A Transnational Streetcar Named Desire
An Omnibus Premiere, Mexico City, 1948
DOI:
https://doi.org/10.13135/1592-4467/8609Keywords:
Mexican-Spanish production, Mexican theatre, play, theatreAbstract
The 1948 premiere production of Tennessee Williams’ A Streetcar Named Desire in Mexico was an international event. This first Mexican-Spanish production was directed by the Japanese director Seki Sano, who had immigrated to Mexico from Japan in 1939. An avid student of the theatrical technique of the Russian Stanislavski, Seki Sano founded the Mexican semi-professional Teatro de la Reforma. This was the group that performed the Spanish premiere of Williams’ Streetcar in the Palacio de Bellas Artes of Mexico City between December 4 and December 12, 1948 (ten performances in all). The extraordinary success of this Streetcar not only introduced Tennessee Williams to Mexican audiences in Spanish, it also made it possible for the Japanese immigrant Seki Sano and his group to revolutionize Mexican theater.

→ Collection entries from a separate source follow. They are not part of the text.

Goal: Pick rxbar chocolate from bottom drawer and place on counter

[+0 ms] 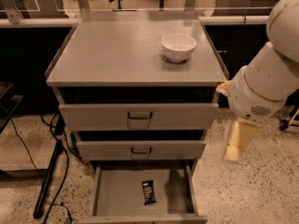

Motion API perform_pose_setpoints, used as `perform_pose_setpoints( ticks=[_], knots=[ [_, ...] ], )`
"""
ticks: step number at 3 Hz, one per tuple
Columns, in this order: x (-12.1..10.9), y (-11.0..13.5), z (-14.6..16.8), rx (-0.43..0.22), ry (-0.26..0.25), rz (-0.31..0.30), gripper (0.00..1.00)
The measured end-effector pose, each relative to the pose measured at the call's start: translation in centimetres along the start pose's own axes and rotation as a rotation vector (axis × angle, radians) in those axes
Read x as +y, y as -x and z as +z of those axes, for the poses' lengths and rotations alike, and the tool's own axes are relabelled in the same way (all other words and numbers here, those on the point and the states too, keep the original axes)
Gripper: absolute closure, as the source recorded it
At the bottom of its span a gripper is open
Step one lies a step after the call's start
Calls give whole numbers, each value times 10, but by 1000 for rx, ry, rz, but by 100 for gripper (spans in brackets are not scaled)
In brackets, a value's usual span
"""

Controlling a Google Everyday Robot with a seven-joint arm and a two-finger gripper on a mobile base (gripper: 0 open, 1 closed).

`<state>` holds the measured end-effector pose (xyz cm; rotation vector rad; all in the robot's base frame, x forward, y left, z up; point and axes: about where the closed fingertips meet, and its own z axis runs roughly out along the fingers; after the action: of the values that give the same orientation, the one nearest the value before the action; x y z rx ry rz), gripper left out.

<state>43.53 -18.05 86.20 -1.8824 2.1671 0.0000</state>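
Observation:
The rxbar chocolate (148, 192), a small black wrapper with white print, lies flat near the middle of the bottom drawer (114, 195), which is pulled far out. The counter (117, 50) is the grey cabinet top. My arm's white joints fill the right side. The cream gripper (236, 143) hangs down beside the cabinet's right side, level with the middle drawer. It is well above and to the right of the bar and touches nothing.
A white bowl (178, 46) stands on the counter's back right. The top drawer (139, 116) and middle drawer (140, 150) are pulled out slightly. A black stand and cables (46, 181) lie on the floor at the left. Speckled floor lies to the right.

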Motion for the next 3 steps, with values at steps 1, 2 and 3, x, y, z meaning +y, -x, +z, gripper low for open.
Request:
perform_pose_setpoints(
  ticks=[1, 2, 3],
  knots=[
    [1, 0, 1, 1, 2, 0, 0],
    [10, 8, 12, 3, 37, -13, 0],
    [30, 21, 58, -28, 98, -12, 0]
  ],
)
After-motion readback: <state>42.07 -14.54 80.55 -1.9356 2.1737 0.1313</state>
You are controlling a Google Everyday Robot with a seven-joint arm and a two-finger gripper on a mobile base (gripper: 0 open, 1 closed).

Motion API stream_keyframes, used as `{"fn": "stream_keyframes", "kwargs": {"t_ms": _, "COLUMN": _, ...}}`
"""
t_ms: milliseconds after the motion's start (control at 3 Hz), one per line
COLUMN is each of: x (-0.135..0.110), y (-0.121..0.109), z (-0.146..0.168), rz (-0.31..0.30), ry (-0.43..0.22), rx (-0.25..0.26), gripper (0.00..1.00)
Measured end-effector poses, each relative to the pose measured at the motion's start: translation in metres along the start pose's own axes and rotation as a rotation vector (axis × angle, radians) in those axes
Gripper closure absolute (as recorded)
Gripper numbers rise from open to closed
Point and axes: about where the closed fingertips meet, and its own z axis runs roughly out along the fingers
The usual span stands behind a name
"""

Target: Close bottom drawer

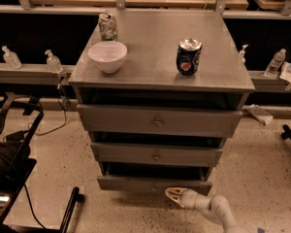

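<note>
Jaws of the gripper (169, 193) look pinched together on nothing, just beside the bottom drawer (131, 183) at its 5 o'clock. The drawer sticks out at the cabinet (150, 64) base. Stiff, probably light on its slides: no grasp needed, push the flat front near the knob (153, 189).

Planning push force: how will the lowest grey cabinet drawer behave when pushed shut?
The lowest grey drawer, a flat-fronted box, looks rigid and should probably slide, not flex. It stands partly open, so travel seems short. The pale hand sits just below its front, right of centre; an off-centre push might skew it.
</note>
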Motion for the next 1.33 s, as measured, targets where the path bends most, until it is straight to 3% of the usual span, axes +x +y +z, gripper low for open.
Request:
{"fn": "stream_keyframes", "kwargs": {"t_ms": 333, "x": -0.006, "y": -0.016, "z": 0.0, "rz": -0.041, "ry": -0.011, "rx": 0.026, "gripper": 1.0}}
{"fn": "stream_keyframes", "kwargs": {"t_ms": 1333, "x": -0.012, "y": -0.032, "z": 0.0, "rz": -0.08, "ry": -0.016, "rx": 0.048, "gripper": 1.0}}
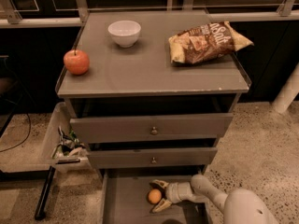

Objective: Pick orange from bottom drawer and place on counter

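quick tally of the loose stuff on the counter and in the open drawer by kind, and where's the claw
fruit: 2, the apple on the counter and the orange in the bottom drawer
bowls: 1, the white bowl on the counter
snack bags: 1, the chip bag on the counter
total: 4
The claw is down in the bottom drawer, open, one finger either side of the orange.

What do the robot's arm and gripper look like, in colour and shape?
The arm is smooth, rounded and off-white, thickening into a bulbous segment. The gripper, in the bottom drawer, has two pale, tapered fingers, one on each side of the orange. No cables or markings show.
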Action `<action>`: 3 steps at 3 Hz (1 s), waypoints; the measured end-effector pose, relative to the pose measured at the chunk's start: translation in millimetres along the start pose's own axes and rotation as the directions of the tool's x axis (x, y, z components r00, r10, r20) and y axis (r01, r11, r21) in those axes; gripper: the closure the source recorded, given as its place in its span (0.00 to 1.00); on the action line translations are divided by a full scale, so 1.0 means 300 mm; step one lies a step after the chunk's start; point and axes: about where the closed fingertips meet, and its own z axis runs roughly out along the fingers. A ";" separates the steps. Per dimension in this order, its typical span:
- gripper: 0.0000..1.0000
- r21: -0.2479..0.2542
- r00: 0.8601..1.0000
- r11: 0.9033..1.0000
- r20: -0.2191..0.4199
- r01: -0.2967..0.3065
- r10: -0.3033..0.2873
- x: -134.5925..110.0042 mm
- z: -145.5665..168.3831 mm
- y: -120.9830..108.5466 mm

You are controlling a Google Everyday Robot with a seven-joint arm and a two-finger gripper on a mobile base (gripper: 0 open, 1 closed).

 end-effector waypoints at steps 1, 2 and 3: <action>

Adding to the international dimension of this Spanish-language premiere of Williams’ Un tranvía llamdo deseo was the Polish-Mexican actor, and friend of Tennessee Williams, Wolf Ruvinskis in the lead role of the play’s Stanley Kowalski. The significance of this event for Tennessee Williams’ work as an international phenomenon cannot be overestimated.